Directions for this task —
Please give back word for word the lines below, from the first one through the one with "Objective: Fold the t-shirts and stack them".

++++ Records shown

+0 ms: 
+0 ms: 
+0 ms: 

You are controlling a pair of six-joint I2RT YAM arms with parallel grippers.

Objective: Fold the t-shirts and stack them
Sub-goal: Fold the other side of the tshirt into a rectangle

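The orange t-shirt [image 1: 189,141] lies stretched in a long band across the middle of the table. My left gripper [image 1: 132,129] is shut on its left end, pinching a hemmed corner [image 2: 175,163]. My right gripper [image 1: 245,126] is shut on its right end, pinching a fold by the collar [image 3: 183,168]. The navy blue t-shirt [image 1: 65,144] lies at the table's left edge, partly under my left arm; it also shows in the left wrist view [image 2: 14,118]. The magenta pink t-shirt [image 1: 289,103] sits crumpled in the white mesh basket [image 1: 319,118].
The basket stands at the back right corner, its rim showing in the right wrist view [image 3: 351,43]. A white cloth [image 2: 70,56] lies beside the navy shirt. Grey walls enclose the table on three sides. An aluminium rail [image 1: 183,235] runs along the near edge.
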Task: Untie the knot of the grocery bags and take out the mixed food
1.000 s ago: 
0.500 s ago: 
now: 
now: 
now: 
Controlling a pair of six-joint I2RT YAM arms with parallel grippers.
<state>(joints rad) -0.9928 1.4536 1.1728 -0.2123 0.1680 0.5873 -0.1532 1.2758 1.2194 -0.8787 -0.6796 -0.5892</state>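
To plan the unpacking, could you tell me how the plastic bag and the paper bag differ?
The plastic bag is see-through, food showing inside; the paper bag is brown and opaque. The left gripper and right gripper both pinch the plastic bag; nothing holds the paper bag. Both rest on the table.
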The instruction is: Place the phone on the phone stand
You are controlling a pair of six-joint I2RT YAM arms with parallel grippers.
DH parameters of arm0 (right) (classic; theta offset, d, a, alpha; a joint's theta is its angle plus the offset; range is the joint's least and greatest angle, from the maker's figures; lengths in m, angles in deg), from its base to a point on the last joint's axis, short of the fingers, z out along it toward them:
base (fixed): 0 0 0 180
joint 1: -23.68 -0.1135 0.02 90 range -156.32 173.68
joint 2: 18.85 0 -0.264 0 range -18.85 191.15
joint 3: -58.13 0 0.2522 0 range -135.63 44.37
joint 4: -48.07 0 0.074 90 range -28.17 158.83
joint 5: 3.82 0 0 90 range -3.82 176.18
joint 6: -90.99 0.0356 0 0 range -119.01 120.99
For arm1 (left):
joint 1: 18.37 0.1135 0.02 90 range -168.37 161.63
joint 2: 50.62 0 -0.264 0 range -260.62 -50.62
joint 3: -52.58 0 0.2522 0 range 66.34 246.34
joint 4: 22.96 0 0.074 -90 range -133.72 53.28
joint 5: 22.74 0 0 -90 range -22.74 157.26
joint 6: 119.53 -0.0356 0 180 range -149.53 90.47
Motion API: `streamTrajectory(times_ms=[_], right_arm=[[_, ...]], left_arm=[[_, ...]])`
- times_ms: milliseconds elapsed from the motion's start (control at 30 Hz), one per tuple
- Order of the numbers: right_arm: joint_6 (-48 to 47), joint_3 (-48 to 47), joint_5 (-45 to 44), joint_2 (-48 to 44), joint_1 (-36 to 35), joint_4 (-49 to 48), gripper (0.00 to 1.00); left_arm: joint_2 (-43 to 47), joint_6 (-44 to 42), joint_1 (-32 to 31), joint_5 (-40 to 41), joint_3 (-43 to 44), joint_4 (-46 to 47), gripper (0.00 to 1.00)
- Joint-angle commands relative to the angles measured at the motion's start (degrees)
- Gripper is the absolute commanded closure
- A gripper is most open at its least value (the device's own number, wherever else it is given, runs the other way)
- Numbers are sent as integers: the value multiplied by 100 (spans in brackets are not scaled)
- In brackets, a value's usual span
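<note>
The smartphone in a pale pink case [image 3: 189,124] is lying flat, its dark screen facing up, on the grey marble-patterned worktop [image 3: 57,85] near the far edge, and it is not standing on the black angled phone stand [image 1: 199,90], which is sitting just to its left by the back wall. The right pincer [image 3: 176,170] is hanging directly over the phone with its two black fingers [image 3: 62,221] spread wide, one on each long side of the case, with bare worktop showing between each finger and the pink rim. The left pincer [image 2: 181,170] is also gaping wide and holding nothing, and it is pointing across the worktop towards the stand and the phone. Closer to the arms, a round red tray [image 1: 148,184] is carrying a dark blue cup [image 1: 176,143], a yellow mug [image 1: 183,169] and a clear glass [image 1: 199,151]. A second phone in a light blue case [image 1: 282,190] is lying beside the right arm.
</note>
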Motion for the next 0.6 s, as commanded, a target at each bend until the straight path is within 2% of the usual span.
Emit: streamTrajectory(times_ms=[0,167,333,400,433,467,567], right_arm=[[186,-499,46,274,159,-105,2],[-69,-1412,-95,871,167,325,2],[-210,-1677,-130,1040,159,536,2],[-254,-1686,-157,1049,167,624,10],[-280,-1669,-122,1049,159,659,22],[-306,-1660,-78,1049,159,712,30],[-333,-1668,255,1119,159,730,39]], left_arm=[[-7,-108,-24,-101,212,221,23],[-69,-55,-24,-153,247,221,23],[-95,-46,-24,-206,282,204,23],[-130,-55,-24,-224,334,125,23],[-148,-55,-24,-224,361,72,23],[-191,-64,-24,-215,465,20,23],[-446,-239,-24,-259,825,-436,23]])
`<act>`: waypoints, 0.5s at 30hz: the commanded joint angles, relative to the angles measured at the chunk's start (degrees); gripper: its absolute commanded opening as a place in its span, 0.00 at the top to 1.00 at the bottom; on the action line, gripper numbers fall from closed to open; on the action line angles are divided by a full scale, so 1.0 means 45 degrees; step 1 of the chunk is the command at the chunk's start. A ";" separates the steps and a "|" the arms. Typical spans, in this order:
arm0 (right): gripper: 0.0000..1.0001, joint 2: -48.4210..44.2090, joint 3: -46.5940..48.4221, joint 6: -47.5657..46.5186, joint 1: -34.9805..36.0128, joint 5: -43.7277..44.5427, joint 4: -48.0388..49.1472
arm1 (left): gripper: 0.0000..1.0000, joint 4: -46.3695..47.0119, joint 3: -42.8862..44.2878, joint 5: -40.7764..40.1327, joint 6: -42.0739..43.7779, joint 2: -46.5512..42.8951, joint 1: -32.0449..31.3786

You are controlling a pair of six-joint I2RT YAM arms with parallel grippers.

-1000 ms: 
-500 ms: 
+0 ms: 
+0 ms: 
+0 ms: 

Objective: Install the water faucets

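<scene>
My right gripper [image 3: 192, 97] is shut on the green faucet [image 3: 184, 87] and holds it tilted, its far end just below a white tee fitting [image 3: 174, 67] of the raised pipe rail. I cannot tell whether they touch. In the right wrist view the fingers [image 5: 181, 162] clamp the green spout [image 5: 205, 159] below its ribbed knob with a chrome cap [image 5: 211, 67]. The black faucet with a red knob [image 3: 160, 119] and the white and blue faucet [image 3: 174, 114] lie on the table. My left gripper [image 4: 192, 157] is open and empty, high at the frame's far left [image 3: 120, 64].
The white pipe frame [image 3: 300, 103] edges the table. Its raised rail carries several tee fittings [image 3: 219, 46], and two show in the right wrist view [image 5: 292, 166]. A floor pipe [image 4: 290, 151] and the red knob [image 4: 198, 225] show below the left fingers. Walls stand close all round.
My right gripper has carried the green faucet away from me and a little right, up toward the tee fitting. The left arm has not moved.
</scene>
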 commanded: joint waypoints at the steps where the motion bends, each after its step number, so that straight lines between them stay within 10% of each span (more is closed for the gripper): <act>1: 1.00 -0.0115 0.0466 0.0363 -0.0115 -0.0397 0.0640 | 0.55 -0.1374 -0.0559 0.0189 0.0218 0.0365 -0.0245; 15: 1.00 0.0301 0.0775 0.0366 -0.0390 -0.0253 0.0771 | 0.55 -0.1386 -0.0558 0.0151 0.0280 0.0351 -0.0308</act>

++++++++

Solution —
+0 ms: 
+0 ms: 
+0 ms: 

You are controlling a pair of six-joint I2RT YAM arms with parallel grippers.

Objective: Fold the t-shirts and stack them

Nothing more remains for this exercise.